Private Simultaneous Messages Based on Quadratic Residues

Private Simultaneous Messages (PSM) model is a minimal model for secure multiparty computation. Feige, Kilian, and Naor (STOC 1994) and Ishai (Cryptology and Information Security Series 2013) constructed PSM protocols based on quadratic residues. In this paper, we define QR-PSM protocols as a generalization of these protocols. A QR-PSM protocol is a PSM protocol whose decoding function outputs the quadratic residuosity of what is computed from messages. We design a QR-PSM protocol for any symmetric function $f: \{0,1\}^n \rightarrow \{0,1\}$ of communication complexity $O(n^2)$. As far as we know, it is the most efficient PSM protocol since the previously known best PSM protocol was of $O(n^2\log n)$ (Beimel et al., CRYPTO 2014).
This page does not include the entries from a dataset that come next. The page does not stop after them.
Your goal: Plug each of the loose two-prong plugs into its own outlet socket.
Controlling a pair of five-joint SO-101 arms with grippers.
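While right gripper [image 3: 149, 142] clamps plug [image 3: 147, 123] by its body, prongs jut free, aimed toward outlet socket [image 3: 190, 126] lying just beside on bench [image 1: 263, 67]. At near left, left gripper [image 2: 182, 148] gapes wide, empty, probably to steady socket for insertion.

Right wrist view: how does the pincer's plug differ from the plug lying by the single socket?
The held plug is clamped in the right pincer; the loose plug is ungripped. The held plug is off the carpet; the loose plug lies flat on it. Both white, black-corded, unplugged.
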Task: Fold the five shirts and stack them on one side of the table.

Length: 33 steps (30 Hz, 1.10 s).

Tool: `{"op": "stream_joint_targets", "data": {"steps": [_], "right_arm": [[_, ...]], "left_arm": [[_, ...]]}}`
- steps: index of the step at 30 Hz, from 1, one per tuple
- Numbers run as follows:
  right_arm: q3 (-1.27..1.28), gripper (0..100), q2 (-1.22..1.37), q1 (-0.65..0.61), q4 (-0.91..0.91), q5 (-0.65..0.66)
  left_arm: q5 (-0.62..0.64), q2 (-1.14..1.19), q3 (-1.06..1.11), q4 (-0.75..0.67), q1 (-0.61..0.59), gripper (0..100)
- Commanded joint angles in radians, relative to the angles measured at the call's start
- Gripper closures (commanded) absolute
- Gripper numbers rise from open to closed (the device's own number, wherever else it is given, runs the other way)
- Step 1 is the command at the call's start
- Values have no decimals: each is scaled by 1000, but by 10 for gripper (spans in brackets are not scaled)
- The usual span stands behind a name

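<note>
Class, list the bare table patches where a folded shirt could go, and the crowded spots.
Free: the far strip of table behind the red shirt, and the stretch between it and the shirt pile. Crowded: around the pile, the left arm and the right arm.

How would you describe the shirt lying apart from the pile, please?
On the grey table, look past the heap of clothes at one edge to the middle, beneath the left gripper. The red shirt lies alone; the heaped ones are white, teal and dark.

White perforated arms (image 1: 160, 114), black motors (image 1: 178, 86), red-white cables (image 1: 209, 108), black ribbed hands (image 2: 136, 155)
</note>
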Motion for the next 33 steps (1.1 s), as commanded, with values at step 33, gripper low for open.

We also study the sizes of the underlying finite fields $\mathbb{F}_p$ in the protocols since the communication complexity of a QR-PSM protocol is proportional to the bit length of the prime $p$. In particular, we show that the $N$-th Peralta prime $P_N$, which is used for general QR-PSM protocols, can be taken as at most $(1+o(1))N^2 2^{2N-2}$, which improves the Peralta's known result (Mathematics of Computation 1992) by a constant factor $(1+\sqrt{2})^2$.